Urological abnormalities in patients with UTI65.1% (statistically significant diference, P<0.001)


Two retrospective (Pead, Booth) and three prospective (Krieger, Andrews, Yuyun) studies found a high prevalence (26-80%) of urologic abnormalities of different clinical significance among men with UTI. The most common disorders were benign prostate hypertrophy, renal cortical scarring, urinary tract stones, bladder diverticula, urethral strictures and prostate cancer. Many patients with these pathologies may benefit from surgical intervention, as shown by Ulleryd et al. In their study a total of 20 (24%) patients had disorders that warranted surgery.
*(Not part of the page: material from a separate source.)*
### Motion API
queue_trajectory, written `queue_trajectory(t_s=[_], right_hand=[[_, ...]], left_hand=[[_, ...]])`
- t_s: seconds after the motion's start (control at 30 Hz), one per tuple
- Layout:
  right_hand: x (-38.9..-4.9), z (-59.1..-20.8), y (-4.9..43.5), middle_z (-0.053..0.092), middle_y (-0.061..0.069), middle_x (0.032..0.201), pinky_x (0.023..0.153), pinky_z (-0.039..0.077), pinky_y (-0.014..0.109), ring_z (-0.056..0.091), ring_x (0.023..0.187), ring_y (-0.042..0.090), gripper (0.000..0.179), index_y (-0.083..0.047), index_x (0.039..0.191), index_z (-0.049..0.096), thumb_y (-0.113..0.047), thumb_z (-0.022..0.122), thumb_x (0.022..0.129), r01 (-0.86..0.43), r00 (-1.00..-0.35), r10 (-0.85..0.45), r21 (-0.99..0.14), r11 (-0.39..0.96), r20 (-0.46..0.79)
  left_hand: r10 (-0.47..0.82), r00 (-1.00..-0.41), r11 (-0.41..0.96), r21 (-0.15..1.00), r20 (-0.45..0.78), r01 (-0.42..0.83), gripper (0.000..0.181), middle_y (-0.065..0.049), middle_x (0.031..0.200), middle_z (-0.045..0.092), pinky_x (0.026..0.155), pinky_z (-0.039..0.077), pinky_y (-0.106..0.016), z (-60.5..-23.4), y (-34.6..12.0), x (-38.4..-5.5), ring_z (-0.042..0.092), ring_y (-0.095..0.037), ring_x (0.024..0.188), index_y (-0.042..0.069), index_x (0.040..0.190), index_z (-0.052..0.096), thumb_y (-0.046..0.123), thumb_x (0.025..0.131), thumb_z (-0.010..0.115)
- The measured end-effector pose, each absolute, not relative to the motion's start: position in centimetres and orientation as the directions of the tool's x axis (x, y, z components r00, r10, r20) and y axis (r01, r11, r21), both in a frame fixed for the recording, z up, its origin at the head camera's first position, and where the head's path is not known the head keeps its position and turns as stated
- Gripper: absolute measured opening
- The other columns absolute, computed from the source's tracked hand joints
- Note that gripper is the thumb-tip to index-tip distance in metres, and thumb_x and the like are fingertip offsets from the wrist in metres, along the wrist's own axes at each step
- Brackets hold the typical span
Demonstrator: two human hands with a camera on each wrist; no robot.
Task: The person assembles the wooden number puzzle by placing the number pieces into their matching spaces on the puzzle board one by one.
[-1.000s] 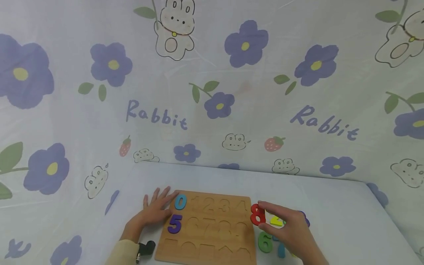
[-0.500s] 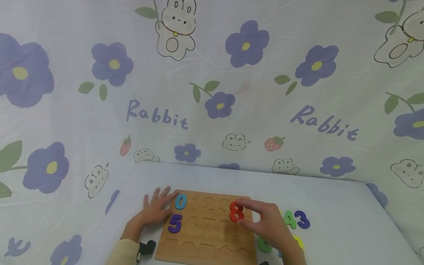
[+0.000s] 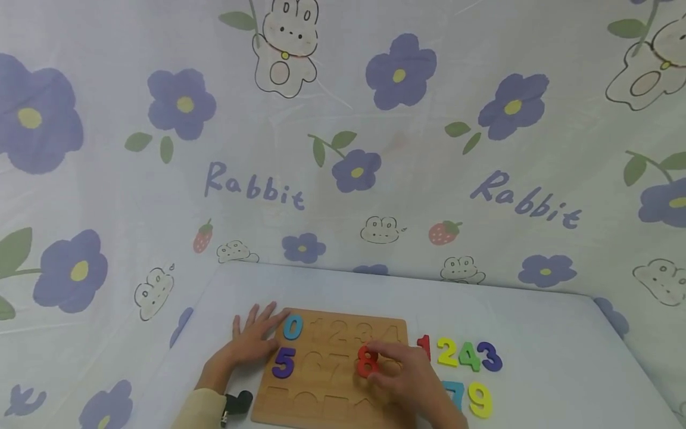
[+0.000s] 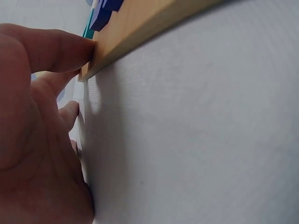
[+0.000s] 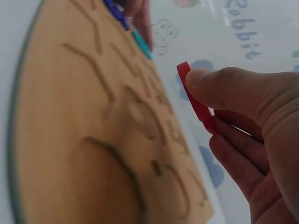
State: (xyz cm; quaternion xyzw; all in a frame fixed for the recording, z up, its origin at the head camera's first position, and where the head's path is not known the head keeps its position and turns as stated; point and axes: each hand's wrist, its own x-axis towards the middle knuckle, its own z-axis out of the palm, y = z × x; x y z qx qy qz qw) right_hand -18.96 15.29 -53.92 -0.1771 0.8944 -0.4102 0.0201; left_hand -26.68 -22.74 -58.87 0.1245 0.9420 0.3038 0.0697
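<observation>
In the head view, a wooden number board [image 3: 305, 381] lies on the white table, with a blue 0 [image 3: 287, 328] and a purple 5 [image 3: 286, 361] set in its left side. My left hand [image 3: 249, 339] rests at the board's left edge, fingers spread; in the left wrist view, the thumb [image 4: 70, 51] touches the wooden rim. Between thumb and fingers, my right hand [image 3: 409, 375] pinches a red 8 [image 3: 367, 360] over the middle row of recesses. Seen by the right wrist camera, the red 8 [image 5: 192, 88] is edge-on and raised off the board.
Right of the board lie a red 1 [image 3: 426, 345], yellow 2 [image 3: 447, 359], green 4 [image 3: 469, 357], purple 3 [image 3: 490, 356], blue 7 [image 3: 455, 390] and yellow 9 [image 3: 479, 398]. The right hand covers part of this area. A patterned cloth [image 3: 343, 119] hangs behind the table.
My right hand has carried the red 8 leftward from beside the board to over its middle row, uncovering loose numbers on the right. The left hand has stayed put.
</observation>
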Motion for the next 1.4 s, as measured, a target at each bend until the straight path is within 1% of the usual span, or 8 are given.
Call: queue_trajectory(t_s=[0.1, 0.37, 0.6, 0.8, 1.03, 1.1, 1.23, 1.4], right_hand=[[-19.1, -54.6, 15.0, 0.076, -0.01, 0.139, 0.111, 0.059, 0.055, 0.069, 0.134, 0.024, 0.047, -0.025, 0.137, 0.078, -0.023, 0.09, 0.091, -0.275, -0.936, -0.347, -0.756, 0.594, 0.067], [-18.8, -55.6, 14.5, 0.075, -0.011, 0.135, 0.112, 0.057, 0.059, 0.067, 0.126, 0.02, 0.05, -0.028, 0.138, 0.076, -0.026, 0.091, 0.09, -0.22, -0.936, -0.351, -0.729, 0.648, -0.029], [-18.6, -56.0, 13.9, 0.077, -0.008, 0.134, 0.109, 0.06, 0.055, 0.069, 0.119, 0.018, 0.052, -0.023, 0.141, 0.075, -0.026, 0.09, 0.091, -0.201, -0.939, -0.338, -0.705, 0.68, -0.058], [-18.6, -56.0, 13.7, 0.077, -0.006, 0.137, 0.109, 0.06, 0.055, 0.07, 0.122, 0.019, 0.054, -0.022, 0.142, 0.074, -0.028, 0.09, 0.091, -0.227, -0.935, -0.352, -0.685, 0.692, -0.046], [-18.0, -54.9, 14.6, 0.073, -0.005, 0.146, 0.113, 0.056, 0.06, 0.067, 0.138, 0.027, 0.057, -0.023, 0.145, 0.072, -0.031, 0.089, 0.092, -0.189, -0.942, -0.331, -0.724, 0.664, -0.057], [-17.9, -54.4, 15.2, 0.073, -0.005, 0.147, 0.112, 0.057, 0.059, 0.067, 0.139, 0.027, 0.056, -0.022, 0.145, 0.073, -0.032, 0.089, 0.092, -0.196, -0.943, -0.329, -0.726, 0.659, -0.044], [-17.5, -53.4, 16.7, 0.075, -0.004, 0.144, 0.108, 0.061, 0.052, 0.071, 0.135, 0.025, 0.056, -0.021, 0.143, 0.074, -0.03, 0.091, 0.09, -0.296, -0.94, -0.331, -0.686, 0.665, 0.085], [-16.8, -52.0, 19.4, 0.077, -0.006, 0.141, 0.103, 0.064, 0.045, 0.074, 0.129, 0.022, 0.058, -0.025, 0.143, 0.074, -0.028, 0.093, 0.088, -0.386, -0.917, -0.353, -0.63, 0.674, 0.185]], left_hand=[[0.28, -0.959, 0.775, 0.6, -0.04, 0.201, 0.076, -0.02, 0.181, 0.024, 0.124, -0.018, -0.083, -59.0, -22.8, -26.6, -0.001, -0.058, 0.167, 0.029, 0.168, 0.046, 0.021, 0.095, 0.063], [0.279, -0.959, 0.763, 0.617, -0.042, 0.194, 0.077, -0.023, 0.181, 0.024, 0.124, -0.019, -0.082, -58.8, -22.7, -26.4, -0.001, -0.059, 0.166, 0.028, 0.167, 0.048, 0.02, 0.092, 0.063], [0.282, -0.959, 0.767, 0.61, -0.04, 0.2, 0.077, -0.021, 0.181, 0.023, 0.124, -0.019, -0.082, -59.0, -22.9, -26.5, -0.002, -0.058, 0.167, 0.031, 0.168, 0.046, 0.021, 0.093, 0.063], [0.294, -0.956, 0.743, 0.633, -0.016, 0.217, 0.077, -0.023, 0.18, 0.024, 0.121, -0.021, -0.084, -59.2, -23.2, -26.5, -0.002, -0.061, 0.165, 0.032, 0.167, 0.049, 0.021, 0.092, 0.064], [0.294, -0.955, 0.742, 0.639, -0.036, 0.204, 0.077, -0.024, 0.18, 0.024, 0.122, -0.02, -0.083, -58.5, -23.1, -26.3, -0.002, -0.06, 0.166, 0.028, 0.167, 0.049, 0.02, 0.092, 0.064], [0.284, -0.957, 0.756, 0.627, -0.053, 0.19, 0.077, -0.023, 0.181, 0.024, 0.123, -0.019, -0.082, -58.3, -23.0, -26.3, -0.002, -0.059, 0.166, 0.027, 0.167, 0.048, 0.019, 0.092, 0.064], [0.276, -0.96, 0.779, 0.597, -0.052, 0.192, 0.075, -0.02, 0.182, 0.023, 0.124, -0.018, -0.082, -58.9, -23.1, -26.6, -0.002, -0.057, 0.167, 0.027, 0.168, 0.046, 0.021, 0.095, 0.063], [0.278, -0.96, 0.773, 0.603, -0.043, 0.197, 0.076, -0.019, 0.182, 0.023, 0.124, -0.02, -0.081, -59.2, -23.1, -26.7, -0.002, -0.057, 0.167, 0.03, 0.168, 0.046, 0.023, 0.095, 0.064]])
Only one study (Yuyun et al) compared the prevalence of urological disorders in men with and without UTI. It confirmed that it is significantly higher in men with UTI (65.1% vs 11.2%, P<0.001). The difference is also significant when specific pathologies are taken separately: Benign prostatic enlargement (41.3% vs 7.8%, P<0.001) Urethral stricture (7.9% vs 0.9%, P<0.001) Prostate cancer (6.3% vs 1.7%, P<0.001) Two studies (Krieger, Abarbanel) found that in young (under 40-45) otherwise healthy men, UTIs are rarely associated to any urologic abnormality. Unfortunately both studies had very small patient groups.

Clinical Bottom Line

Healthy young (under 45) men with a first event of UTI who respond to antimicrobial treatment probably do not need investigation - but further studies with larger numbers are required to confirm this. Any other men with UTI are likely to have underlying urologic anomalies, and need urologic investigation.


  1. Pead L, Maskell R. Urinary tract infection in adult men. J Infect. 1981 Mar;3(1):71-8.
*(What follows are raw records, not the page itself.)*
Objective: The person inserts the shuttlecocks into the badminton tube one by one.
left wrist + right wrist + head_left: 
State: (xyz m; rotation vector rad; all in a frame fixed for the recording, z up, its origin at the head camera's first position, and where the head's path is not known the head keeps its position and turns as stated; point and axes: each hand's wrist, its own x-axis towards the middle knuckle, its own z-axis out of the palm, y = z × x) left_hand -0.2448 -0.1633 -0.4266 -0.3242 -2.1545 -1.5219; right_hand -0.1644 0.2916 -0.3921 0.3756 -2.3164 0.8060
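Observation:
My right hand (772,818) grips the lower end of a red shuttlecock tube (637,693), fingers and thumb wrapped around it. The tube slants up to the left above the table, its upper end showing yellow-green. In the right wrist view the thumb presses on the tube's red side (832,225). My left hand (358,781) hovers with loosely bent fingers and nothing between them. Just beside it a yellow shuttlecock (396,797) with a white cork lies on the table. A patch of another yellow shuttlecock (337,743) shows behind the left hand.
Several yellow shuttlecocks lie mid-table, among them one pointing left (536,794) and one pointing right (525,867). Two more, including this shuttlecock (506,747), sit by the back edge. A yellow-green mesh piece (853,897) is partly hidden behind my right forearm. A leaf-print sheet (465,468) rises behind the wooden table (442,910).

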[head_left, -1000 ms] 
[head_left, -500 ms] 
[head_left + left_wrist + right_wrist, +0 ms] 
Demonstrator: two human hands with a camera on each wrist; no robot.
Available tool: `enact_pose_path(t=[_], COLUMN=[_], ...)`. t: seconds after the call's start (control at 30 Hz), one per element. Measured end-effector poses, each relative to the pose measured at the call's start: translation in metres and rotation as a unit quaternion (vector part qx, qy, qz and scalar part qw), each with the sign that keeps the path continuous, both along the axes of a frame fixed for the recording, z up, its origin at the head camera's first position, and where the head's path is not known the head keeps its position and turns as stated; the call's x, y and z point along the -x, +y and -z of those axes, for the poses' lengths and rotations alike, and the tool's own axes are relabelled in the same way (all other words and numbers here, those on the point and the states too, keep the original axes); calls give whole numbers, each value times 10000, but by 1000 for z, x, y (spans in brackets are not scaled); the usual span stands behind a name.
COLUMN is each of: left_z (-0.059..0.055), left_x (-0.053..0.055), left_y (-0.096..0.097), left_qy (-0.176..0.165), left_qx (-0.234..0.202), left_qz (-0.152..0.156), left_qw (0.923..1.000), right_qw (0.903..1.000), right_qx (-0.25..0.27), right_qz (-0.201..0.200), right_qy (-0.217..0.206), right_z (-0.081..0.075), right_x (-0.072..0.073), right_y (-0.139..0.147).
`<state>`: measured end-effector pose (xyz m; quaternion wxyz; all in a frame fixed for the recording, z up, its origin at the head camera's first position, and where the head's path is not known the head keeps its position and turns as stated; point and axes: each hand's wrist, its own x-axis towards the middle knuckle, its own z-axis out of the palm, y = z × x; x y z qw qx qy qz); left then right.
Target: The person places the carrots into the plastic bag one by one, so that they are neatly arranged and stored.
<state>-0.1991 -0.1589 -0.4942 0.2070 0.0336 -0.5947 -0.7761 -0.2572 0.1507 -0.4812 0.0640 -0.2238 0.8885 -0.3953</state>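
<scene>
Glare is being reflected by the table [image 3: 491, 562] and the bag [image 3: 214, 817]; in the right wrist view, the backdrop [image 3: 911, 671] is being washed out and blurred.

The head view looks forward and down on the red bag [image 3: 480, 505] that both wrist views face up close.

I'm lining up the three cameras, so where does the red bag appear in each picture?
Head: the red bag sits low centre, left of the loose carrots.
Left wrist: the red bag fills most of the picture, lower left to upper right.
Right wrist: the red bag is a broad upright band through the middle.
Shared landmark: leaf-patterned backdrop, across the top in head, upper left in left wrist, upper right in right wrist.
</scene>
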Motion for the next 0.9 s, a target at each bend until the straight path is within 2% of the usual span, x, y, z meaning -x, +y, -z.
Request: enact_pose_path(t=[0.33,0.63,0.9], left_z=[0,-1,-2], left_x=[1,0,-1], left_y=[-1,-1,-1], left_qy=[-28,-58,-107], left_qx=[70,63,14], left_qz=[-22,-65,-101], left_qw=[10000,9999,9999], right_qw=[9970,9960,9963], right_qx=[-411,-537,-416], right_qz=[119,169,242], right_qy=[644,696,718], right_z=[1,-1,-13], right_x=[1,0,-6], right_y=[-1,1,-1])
  2. Booth CM, Whiteside CG, Milroy EJ, Turner-Warwick RT. Unheralded urinary tract infection in the male. A clinical and urodynamic assessment. Br J Urol. 1981 Jun;53(3):270-3.
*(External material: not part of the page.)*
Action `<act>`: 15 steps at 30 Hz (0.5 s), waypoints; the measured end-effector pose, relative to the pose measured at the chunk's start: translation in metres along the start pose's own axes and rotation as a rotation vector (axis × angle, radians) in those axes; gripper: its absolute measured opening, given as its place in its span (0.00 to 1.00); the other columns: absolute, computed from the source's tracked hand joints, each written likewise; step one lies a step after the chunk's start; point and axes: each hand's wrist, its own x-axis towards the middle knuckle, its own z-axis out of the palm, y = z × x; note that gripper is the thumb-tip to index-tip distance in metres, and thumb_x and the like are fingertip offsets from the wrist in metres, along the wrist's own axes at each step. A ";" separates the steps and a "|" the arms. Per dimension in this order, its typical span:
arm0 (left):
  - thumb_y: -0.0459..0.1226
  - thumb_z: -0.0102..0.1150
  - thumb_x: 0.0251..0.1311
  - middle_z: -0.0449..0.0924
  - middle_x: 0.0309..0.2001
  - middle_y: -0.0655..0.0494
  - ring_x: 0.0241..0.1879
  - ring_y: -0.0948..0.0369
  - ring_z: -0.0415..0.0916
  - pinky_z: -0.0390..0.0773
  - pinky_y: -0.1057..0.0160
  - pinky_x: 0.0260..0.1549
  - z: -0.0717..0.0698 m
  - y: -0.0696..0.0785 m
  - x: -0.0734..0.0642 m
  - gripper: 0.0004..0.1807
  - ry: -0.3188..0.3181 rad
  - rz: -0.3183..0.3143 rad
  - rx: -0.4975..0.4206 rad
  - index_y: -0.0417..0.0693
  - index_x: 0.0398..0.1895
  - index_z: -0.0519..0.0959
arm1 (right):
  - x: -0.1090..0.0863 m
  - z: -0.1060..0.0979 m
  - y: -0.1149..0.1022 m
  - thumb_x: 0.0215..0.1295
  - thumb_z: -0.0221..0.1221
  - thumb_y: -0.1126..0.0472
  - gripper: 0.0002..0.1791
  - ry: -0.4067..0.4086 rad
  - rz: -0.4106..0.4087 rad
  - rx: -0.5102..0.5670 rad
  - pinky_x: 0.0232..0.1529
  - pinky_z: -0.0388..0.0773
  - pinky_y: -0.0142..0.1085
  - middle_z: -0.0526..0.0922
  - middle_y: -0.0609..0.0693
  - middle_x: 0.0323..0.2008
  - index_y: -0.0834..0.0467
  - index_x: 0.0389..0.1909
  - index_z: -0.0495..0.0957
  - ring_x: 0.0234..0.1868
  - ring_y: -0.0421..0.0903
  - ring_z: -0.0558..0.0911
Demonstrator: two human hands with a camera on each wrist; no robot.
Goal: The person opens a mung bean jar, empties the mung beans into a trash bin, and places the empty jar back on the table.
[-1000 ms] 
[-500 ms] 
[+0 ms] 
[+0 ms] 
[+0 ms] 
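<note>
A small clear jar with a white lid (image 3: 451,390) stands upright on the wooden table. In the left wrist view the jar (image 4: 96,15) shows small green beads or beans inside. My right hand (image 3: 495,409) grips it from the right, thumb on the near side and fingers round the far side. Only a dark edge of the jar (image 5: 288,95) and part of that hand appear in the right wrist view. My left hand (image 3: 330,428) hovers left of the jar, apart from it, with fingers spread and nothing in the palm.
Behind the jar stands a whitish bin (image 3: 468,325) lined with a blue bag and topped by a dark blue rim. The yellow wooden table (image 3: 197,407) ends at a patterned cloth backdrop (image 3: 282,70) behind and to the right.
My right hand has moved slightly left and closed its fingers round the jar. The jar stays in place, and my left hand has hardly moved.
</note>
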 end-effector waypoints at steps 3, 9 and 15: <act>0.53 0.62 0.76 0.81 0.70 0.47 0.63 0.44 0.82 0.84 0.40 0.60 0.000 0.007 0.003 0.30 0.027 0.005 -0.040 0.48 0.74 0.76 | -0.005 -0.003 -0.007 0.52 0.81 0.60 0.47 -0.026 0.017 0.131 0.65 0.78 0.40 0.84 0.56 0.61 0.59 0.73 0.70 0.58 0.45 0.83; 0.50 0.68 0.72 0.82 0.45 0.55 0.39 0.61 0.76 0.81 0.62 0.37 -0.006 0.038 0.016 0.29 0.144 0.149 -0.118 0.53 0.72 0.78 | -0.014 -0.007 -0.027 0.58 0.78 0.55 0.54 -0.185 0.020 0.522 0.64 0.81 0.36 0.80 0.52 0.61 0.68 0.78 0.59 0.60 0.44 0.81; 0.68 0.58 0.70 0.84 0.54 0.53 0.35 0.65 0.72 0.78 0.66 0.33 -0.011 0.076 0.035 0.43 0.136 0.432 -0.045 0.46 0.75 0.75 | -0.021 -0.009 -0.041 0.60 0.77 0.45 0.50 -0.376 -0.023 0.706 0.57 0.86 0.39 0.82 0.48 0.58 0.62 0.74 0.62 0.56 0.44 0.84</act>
  3. Krieger JN, Ross SO, Simonsen JM. Urinary tract infections in healthy university men. J Urol. 1993 May;149(5):1046-8.
  4. Ulleryd P, Zackrisson B, Aus G, Bergdahl S, Hugosson J, Sandberg T. Selective urological evaluation in men with febrile urinary tract infection. BJU Int. 2001 Jul;88(1):15-20.
  5. Andrews SJ, Brooks PT, Hanbury DC, King CM, Prendergast CM, Boustead GB, McNicholas TA. Ultrasonography and abdominal radiography versus intravenous urography in investigation of urinary tract infection in men: prospective incident cohort study. BMJ. 2002 Feb 23;324(7335):454-6.
  6. Abarbanel J, Engelstein D, Lask D, Livne PM. Urinary tract infection in men younger than 45 years of age: is there a need for urologic investigation? Urology. 2003 Jul;62(1):27-9.
  7. Yuyun MF, Angwafo III FF, Koulla-Shiro S, Zoung-Kanyi J. Urinary tract infections and genitourinary abnormalities in Cameroonian men. Trop Med Int Health. 2004 Apr;9(4):520-5.